START Given data

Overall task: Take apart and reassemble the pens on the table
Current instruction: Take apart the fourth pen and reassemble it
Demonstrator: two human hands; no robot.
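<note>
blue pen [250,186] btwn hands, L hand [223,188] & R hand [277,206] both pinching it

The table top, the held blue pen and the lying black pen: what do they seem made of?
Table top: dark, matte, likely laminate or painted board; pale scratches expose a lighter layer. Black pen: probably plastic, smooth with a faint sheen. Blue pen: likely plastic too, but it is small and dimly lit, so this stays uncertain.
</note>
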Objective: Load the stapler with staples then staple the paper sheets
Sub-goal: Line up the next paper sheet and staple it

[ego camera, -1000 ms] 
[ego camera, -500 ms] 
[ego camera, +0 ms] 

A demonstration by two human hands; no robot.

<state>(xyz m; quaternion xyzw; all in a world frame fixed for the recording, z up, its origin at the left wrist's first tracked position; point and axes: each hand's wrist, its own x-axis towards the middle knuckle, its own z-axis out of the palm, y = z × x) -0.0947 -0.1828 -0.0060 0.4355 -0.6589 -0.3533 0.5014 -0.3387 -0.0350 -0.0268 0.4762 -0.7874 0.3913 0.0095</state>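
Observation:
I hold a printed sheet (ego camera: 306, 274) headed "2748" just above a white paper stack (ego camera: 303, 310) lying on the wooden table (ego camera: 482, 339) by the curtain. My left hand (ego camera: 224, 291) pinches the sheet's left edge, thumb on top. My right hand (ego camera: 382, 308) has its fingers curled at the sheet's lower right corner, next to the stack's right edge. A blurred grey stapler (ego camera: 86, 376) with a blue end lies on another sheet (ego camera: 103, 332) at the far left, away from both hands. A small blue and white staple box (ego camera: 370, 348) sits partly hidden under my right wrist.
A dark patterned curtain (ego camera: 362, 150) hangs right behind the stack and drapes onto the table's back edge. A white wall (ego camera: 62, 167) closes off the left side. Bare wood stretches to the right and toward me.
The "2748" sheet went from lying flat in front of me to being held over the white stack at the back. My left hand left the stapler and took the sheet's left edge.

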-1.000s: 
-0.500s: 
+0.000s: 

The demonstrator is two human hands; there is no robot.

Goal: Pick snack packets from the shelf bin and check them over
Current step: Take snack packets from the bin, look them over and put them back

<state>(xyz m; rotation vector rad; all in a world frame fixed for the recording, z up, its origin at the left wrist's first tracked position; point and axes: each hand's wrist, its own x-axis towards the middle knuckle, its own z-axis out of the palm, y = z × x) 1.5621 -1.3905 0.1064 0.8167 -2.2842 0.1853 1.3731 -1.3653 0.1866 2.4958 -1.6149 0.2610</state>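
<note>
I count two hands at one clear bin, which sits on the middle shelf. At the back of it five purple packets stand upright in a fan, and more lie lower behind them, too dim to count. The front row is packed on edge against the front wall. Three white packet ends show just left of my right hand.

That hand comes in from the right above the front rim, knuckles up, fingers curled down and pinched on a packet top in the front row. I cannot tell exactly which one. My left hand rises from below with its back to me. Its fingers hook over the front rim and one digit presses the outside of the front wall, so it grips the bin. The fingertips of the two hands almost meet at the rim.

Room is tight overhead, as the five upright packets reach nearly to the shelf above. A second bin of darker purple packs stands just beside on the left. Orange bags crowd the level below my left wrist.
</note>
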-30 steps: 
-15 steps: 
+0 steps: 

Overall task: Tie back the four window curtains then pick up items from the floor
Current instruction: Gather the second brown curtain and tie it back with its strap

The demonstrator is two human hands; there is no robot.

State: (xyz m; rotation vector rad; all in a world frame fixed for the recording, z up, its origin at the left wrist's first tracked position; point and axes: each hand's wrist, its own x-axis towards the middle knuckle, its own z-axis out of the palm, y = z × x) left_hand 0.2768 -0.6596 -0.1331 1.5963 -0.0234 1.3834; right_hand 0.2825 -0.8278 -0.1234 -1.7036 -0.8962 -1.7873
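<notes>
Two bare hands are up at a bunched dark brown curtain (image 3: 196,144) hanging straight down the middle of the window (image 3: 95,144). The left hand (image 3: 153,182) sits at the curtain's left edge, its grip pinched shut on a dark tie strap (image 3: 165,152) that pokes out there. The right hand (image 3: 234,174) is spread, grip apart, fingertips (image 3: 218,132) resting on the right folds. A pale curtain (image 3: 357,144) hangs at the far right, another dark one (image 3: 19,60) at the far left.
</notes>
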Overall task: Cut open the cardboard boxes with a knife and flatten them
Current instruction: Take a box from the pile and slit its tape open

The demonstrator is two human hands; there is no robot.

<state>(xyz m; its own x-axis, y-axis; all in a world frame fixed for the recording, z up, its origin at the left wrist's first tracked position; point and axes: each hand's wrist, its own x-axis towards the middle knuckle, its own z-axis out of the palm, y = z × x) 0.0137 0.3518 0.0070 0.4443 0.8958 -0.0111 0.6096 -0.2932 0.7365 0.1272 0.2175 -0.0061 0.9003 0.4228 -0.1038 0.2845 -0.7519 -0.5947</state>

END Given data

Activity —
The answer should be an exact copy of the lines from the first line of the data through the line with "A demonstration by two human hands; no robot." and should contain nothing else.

Result of the exercise —
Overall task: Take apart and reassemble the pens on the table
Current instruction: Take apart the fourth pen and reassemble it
Demonstrator: two human hands; no robot.
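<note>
blue pen [250,186] btwn hands, L hand [223,188] & R hand [277,206] both pinching it

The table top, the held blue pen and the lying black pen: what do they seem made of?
Table top: dark, matte, likely laminate or painted board; pale scratches expose a lighter layer. Black pen: probably plastic, smooth with a faint sheen. Blue pen: likely plastic too, but it is small and dimly lit, so this stays uncertain.
</note>
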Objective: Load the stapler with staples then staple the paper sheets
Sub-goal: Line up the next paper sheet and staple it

[ego camera, -1000 ms] 
[ego camera, -500 ms] 
[ego camera, +0 ms] 

A demonstration by two human hands; no robot.

There is no more to this answer.